# New to Planted Tanks! 20 Gallon long.



## danl88 (Feb 9, 2015)

Hi there!

Completely new to the world of Aquatics! Thought I would start myself with a decent setup, Gone with a 20 gallon long tank, 100 W glass heater, 50 gallon rated aqua clear power filter and a 30" Finnex Planted+ LED light! 

I bought all my equipment from my semi-LFS (Fish Doctors in Ypsilanti, MI) Got myself an API testing kit as well as a quick start cycling agent. substrate is going to be a regular LFS natural river bed sand with some gravel mixed in for texture, Some slate and Driftwood on top (Going for a riverbed look). Plants I have bought so far include, Several (Probably 4) lots of small Java fern, and 2 medium sized lots of Java fern, 2 Small anubias and 2 medium. What else should I go for? Amazon sword? Any more recommendations? 

I think for waste purposes I am going to add maybe 5 glass shrimp to help the cycling, Is that a decent idea? 

Looking for everyones help here! Total newbie!!


----------



## AquaBotNewb (Dec 8, 2014)

I don't believe the shrimp alone produce enough waste to support the cycle. You can either over feed them and allow the extra decaying food do the job or add ammonia yourself.


----------



## danl88 (Feb 9, 2015)

Great! Thanks for the advice! Do you think the Finnex planted+ 30 inch will provide low or medium light conditions to the tank? I keep finding different opinions? What kinds of plants would you use for a beginner low tech tank?


----------



## Catfishguy (Jan 6, 2014)

danl88 said:


> Great! Thanks for the advice! Do you think the Finnex planted+ 30 inch will provide low or medium light conditions to the tank? I keep finding different opinions? What kinds of plants would you use for a beginner low tech tank?


I would have went with the finnex stingray for a 20 long, it's what I have. With a planted plus you will have an algae farm if it's not raised over the tank about 12 inches or if you have a ton of floating plants. The tank is very shallow. You're looking at about 10-11 inches from the substrate


----------



## leemacnyc (Dec 28, 2005)

Hi Danl88 welcome aboard! I've got the same light over my 10g & loving it. You didn't mention if you're using ferts and/or C02. I assume you're not. If that's the case you may want to use the Sunrise/Sunset mode...I think its PAR level is one of the lowest.


----------



## danl88 (Feb 9, 2015)

So did I get too much light for the tank? Do I need to raise it up or just do shorter lighting times? I am doing low tech by the way, No Co2 and no ferts I believe, Unless I do root tabs if I get the Amazon swords! Whats the sunrise sunset mode?
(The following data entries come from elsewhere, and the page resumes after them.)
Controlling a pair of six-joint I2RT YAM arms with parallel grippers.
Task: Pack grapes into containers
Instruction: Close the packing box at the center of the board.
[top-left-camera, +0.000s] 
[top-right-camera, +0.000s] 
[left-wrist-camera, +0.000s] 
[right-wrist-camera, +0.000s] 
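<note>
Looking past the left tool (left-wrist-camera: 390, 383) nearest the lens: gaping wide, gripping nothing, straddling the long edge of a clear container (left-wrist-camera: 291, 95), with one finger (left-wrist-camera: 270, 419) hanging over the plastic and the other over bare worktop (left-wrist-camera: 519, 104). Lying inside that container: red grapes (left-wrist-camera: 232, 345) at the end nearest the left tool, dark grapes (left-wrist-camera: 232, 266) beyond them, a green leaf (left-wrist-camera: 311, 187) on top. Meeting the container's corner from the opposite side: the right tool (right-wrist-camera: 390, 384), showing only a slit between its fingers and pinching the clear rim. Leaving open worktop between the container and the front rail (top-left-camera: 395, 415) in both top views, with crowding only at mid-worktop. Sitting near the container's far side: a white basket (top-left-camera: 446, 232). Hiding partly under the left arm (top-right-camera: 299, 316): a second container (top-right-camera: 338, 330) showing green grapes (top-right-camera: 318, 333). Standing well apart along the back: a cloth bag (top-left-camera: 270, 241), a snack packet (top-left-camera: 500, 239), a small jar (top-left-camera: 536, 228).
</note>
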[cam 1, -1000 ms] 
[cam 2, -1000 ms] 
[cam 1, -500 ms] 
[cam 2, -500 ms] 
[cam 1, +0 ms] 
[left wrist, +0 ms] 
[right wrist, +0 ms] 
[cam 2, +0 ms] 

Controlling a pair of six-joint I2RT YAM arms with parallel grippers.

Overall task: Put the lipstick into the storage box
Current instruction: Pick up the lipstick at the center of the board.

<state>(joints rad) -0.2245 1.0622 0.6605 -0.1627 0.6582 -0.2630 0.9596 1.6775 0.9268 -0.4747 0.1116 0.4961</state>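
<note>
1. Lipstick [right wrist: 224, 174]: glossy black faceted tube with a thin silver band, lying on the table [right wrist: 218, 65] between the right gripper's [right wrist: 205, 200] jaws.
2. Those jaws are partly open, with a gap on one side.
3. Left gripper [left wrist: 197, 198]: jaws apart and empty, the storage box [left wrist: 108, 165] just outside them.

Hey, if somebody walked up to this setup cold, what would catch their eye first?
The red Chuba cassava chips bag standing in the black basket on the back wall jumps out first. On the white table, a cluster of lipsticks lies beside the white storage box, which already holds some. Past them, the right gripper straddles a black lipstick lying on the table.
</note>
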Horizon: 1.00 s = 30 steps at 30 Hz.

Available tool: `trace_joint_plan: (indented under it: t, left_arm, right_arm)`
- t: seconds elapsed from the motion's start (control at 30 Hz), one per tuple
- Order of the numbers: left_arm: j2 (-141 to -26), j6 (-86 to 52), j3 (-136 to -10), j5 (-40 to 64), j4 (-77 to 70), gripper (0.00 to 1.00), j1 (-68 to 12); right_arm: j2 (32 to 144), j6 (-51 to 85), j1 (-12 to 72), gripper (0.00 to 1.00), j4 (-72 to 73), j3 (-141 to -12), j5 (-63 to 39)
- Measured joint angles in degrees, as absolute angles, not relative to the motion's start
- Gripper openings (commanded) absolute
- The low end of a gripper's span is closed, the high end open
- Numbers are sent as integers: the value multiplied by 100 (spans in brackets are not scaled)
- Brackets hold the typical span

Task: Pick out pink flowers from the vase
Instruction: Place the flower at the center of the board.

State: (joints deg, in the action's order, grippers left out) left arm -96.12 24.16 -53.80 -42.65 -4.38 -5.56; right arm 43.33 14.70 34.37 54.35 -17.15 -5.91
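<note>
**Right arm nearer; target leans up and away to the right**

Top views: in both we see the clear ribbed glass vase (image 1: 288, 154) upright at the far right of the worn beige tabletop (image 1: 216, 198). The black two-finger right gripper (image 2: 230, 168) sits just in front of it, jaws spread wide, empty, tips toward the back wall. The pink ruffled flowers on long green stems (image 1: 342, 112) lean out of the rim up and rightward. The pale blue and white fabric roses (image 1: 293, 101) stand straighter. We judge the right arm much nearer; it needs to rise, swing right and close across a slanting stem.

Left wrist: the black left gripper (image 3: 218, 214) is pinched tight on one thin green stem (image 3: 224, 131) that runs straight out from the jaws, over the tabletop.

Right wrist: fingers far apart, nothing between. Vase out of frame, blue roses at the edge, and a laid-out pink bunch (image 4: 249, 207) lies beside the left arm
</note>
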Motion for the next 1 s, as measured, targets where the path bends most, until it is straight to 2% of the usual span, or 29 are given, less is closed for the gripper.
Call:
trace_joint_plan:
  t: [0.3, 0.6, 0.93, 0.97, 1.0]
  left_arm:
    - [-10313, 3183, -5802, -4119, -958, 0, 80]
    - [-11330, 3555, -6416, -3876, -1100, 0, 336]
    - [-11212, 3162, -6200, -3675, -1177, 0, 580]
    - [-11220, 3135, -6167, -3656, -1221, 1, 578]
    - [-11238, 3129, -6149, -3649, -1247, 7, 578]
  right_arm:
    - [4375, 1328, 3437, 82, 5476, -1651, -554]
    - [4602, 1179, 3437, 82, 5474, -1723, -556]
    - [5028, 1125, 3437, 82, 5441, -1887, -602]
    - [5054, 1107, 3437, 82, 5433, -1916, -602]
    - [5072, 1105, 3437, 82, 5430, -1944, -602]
Would it be better to use that or the Acrylic lift option?


----------



## AquaBotNewb (Dec 8, 2014)

Yeah, I believe you may have to much light. If you are not going to dose CO2 or anything else to give your plants the upper hand, then hopefully you are prepared to be scraping algae off (pulling my hair out, just thinking about the last time I made that mistake). I would start off doing short photo periods at a higher level, and then as your plants needs start elevating you can increase the photo period, or lower the light.


----------



## GadgetGirl (Oct 11, 2013)

Agree with all of the above. But please don't use live animals for cycling! Some people have good results using plain household ammonia. 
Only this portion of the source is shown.